▶ SOURCE DATA:

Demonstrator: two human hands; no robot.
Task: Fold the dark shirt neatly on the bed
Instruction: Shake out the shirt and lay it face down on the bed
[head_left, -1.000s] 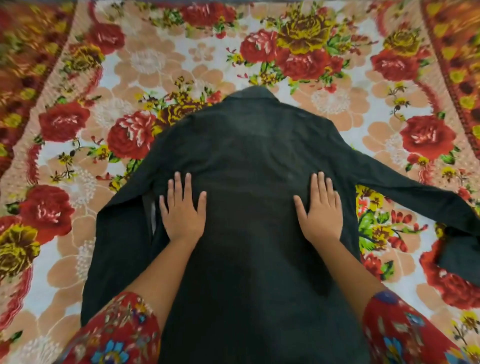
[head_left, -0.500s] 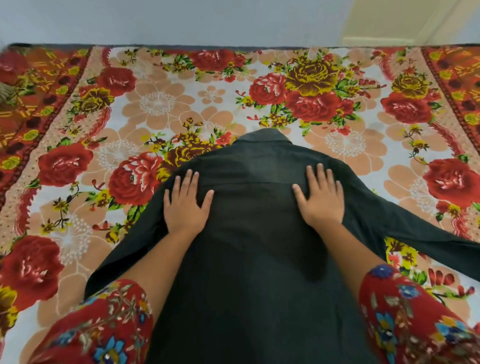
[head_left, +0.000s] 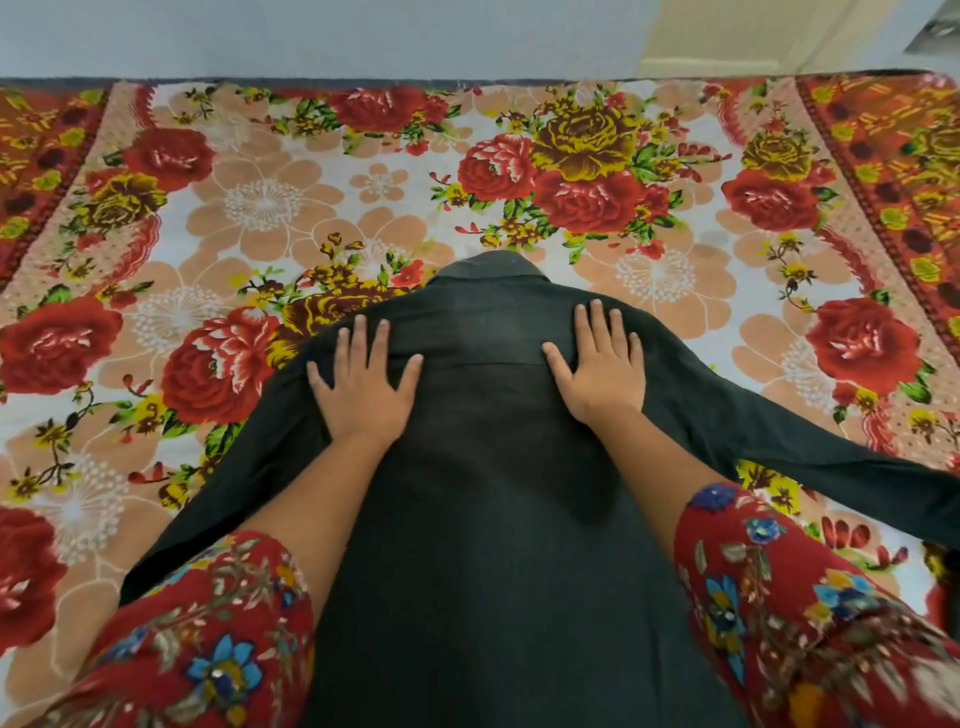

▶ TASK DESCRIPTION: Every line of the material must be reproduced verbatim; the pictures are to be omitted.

▶ RESULT BELOW:
Demonstrator: two human hands; no robot.
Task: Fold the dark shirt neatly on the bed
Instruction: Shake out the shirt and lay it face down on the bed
[head_left, -1.000s] 
[head_left, -0.500s] 
[head_left, +0.000s] 

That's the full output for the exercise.